● WHAT TO PRODUCE
Once the pictures are removed, reproduce what is left of the data below exactly.

● RECORDED INFORMATION
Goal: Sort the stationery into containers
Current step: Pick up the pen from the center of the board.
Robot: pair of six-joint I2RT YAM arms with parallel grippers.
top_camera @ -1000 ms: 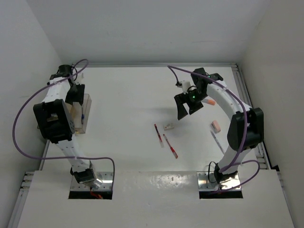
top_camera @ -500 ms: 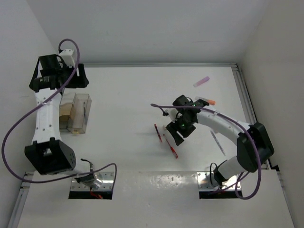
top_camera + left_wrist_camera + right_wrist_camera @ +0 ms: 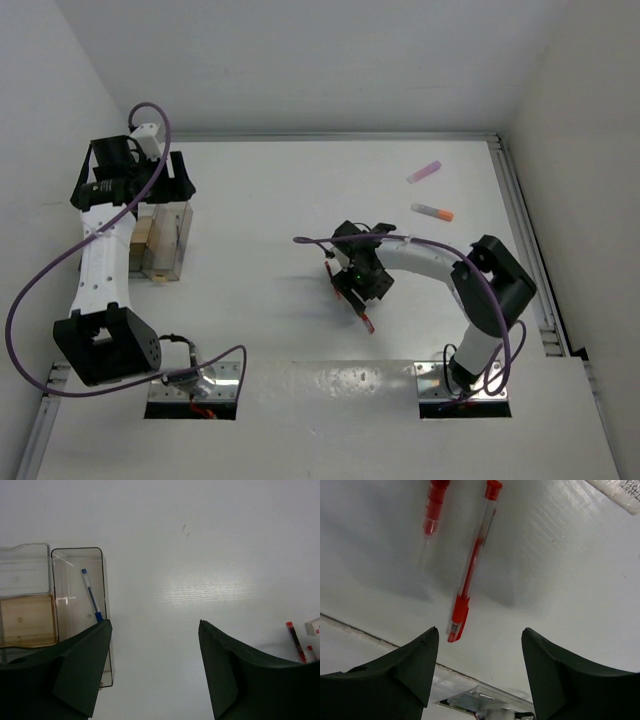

● ANSWER SPACE
Goal: Sort the stationery into containers
Current step: Pick up the pen from the center of the board.
Robot: pair of six-joint I2RT YAM arms with parallel grippers.
top_camera @ -1000 ms: 
top_camera @ -500 ms: 
top_camera + left_wrist_camera + right_wrist_camera @ +0 ms: 

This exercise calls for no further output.